I have more than 500 PyTables
stores that contain about 300Mb of data each. I would like to merge these files into a big store, using pandas append
as in the code below.
def merge_hdfs(file_list, merged_store):
for file in file_list:
store = HDFStore(file, mode='r')
merged_store.append('data', store.data)
store.close()
The append operation is very slow (it is taking up to 10 minutes to append a single store to merged_store
), and strangely the file size of merged_store
seems to be increasing by 1Gb for each appended store.
I have indicated the total number of expected rows which according to the documentation should improve performance, and having read Improve pandas (PyTables?) HDF5 table write performance I was expecting large write times, but almost 10 minutes for every 300Mb seems to be too slow, and I cannot understand why the increase in size.
I wonder if I am missing something?
For additional information, here is a description of one of the 500 PyTables.
/data/table (Table(272734,)) ''
description := {
"index": Int64Col(shape=(), dflt=0, pos=0),
"values_block_0": Float64Col(shape=(6,), dflt=0.0, pos=1),
"id": StringCol(itemsize=11, shape=(), dflt='', pos=2),
"datetaken": Int64Col(shape=(), dflt=0, pos=3),
"owner": StringCol(itemsize=15, shape=(), dflt='', pos=4),
"machine_tags": StringCol(itemsize=100, shape=(), dflt='', pos=5),
"title": StringCol(itemsize=200, shape=(), dflt='', pos=6),
"country": StringCol(itemsize=3, shape=(), dflt='', pos=7),
"place_id": StringCol(itemsize=18, shape=(), dflt='', pos=8),
"url_s": StringCol(itemsize=80, shape=(), dflt='', pos=9),
"url_o": StringCol(itemsize=80, shape=(), dflt='', pos=10),
"ownername": StringCol(itemsize=50, shape=(), dflt='', pos=11),
"tags": StringCol(itemsize=505, shape=(), dflt='', pos=12)}
byteorder := 'little'
chunkshape := (232,)
This is basically the answer here, which I recently answered.
Bottom line is this, you need to turn off indexing store.append('df',df,index=False)
. When creating the store, then index it at the end.
Furthermore turn off compression when merging the tables as well.
Indexing is a fairly expensive operation and if I recall correctly, only uses a single processor.
Finally, make sure that you create the merged with with mode='w'
as all of the subsequent operations are appends and you want to start with a clean new file.

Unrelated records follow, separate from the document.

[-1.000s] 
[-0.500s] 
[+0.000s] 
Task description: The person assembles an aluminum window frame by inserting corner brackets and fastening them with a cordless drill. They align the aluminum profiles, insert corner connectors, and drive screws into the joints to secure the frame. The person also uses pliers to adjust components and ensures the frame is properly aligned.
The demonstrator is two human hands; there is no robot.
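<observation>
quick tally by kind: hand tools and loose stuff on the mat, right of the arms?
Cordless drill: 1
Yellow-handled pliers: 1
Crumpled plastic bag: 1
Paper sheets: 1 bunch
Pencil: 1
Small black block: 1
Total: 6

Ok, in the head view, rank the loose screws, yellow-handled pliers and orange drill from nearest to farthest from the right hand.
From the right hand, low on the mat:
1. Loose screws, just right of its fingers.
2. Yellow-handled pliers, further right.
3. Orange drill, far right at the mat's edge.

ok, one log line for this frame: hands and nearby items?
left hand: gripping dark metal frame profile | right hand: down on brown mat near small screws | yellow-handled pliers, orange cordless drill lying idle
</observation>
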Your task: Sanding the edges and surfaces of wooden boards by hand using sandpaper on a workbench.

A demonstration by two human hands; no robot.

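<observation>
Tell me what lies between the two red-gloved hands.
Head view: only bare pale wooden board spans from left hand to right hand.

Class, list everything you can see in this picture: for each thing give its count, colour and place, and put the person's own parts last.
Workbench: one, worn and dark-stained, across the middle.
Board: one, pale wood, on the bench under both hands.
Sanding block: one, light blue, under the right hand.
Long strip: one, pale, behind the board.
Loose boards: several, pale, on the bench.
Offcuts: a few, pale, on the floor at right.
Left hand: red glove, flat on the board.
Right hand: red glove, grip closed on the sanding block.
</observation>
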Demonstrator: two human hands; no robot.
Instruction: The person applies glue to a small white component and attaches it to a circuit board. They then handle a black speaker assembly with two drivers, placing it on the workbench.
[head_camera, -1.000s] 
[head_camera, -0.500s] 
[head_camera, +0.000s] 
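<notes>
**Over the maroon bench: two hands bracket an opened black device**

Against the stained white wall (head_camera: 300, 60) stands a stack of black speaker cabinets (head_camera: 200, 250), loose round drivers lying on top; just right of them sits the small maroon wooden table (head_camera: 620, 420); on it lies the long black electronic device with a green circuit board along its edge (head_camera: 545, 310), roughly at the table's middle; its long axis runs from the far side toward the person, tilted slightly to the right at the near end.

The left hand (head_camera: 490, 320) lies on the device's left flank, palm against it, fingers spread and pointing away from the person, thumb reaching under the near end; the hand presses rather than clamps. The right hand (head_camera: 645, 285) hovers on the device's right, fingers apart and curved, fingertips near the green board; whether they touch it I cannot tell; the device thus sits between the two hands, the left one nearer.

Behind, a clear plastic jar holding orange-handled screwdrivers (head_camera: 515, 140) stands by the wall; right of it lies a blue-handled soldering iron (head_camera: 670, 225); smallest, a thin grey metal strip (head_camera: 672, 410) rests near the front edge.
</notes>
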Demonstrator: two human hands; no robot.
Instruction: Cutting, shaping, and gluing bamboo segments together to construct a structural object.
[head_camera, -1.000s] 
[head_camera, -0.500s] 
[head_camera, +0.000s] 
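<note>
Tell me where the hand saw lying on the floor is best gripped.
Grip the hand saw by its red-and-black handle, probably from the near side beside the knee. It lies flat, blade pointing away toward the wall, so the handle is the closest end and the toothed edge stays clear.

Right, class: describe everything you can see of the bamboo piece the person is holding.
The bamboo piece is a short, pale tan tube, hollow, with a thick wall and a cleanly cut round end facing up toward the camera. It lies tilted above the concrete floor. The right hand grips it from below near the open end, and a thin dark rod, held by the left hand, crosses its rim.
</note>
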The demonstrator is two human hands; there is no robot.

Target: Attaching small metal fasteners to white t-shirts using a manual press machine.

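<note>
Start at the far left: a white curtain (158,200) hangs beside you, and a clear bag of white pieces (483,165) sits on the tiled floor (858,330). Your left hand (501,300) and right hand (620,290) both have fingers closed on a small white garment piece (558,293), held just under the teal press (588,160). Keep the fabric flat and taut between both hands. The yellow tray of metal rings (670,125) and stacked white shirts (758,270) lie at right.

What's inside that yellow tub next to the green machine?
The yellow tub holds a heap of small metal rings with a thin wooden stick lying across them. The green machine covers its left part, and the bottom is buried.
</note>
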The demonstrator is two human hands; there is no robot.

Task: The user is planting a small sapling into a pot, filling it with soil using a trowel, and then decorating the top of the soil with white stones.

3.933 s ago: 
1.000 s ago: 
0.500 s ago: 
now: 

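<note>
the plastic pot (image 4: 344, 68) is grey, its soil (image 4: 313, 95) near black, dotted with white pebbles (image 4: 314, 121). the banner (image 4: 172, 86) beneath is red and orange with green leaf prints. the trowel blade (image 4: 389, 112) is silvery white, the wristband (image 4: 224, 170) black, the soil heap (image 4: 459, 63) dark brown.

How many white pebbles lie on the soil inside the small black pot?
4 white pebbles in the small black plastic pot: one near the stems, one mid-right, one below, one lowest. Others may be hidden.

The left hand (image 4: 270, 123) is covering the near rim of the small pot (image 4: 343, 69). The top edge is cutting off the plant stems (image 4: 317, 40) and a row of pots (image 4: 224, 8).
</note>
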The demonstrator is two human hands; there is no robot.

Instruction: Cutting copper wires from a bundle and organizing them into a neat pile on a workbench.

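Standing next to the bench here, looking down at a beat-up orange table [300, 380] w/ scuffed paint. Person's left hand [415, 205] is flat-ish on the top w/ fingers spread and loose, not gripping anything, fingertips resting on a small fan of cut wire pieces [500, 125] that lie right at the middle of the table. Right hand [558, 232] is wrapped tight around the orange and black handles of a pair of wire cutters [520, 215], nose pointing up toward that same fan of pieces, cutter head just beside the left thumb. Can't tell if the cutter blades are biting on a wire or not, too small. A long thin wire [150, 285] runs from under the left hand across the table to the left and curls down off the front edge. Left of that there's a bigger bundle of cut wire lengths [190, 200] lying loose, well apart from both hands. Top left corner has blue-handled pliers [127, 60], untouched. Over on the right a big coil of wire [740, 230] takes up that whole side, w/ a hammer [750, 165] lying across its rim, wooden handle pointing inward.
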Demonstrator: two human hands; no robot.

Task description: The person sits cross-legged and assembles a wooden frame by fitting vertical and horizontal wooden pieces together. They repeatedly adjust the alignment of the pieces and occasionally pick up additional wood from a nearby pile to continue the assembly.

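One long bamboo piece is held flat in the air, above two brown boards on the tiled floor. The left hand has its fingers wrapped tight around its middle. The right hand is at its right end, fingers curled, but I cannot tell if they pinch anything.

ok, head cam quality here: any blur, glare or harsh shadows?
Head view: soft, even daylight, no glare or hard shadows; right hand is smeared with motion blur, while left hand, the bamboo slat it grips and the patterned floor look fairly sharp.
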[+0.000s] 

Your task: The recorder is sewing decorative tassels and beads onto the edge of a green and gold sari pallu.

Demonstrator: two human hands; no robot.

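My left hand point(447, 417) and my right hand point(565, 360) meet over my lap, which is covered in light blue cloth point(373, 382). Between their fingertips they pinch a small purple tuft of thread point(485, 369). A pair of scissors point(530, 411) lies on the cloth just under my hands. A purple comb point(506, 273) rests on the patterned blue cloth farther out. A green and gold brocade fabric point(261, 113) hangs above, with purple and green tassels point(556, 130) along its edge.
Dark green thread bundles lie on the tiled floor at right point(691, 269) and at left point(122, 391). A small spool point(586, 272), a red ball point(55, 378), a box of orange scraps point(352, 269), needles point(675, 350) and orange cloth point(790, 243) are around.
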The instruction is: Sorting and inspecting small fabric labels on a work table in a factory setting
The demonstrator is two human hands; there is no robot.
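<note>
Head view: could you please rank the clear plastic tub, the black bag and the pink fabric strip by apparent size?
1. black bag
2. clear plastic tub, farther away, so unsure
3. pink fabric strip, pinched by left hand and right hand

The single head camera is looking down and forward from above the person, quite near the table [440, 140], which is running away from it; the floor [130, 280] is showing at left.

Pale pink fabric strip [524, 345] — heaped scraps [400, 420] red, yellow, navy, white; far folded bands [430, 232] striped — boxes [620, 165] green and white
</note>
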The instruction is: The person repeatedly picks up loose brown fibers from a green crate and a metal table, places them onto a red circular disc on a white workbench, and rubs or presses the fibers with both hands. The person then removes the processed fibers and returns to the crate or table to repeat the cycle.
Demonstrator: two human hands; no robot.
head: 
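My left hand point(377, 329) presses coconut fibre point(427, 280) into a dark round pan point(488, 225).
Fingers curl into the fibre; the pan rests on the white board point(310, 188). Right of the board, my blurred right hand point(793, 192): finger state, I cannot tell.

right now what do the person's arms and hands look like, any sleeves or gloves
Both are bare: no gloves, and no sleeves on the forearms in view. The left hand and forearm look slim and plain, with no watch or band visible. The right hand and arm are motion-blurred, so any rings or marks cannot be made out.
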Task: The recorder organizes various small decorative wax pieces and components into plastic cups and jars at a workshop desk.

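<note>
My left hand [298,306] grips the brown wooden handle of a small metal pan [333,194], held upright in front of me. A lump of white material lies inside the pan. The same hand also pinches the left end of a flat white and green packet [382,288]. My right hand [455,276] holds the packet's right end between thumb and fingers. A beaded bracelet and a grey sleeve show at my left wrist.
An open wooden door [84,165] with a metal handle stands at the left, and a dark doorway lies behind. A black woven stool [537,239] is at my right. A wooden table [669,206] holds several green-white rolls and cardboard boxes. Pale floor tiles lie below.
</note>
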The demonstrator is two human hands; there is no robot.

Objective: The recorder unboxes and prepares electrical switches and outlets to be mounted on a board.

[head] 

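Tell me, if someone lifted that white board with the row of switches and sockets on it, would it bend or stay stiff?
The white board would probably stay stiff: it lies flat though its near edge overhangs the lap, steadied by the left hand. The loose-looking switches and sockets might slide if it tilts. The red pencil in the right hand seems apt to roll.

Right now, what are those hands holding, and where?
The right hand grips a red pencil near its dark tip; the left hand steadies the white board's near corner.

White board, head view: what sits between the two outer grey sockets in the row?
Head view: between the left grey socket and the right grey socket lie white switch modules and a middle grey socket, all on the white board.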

I also would NOT specify the chunksize
upfront. Rather, after you have created the final index, perform the compression using ptrepack
and specify chunksize=auto
which will compute it for you. I don't think this will affect write performance but will optimize query performance.
You might try tweaking the chunksize
parameter to append
(this is the writing chunksize) to a larger number as well.
Obviously make sure that each of the appending tables has exactly the same structure (will raise if this is not the case).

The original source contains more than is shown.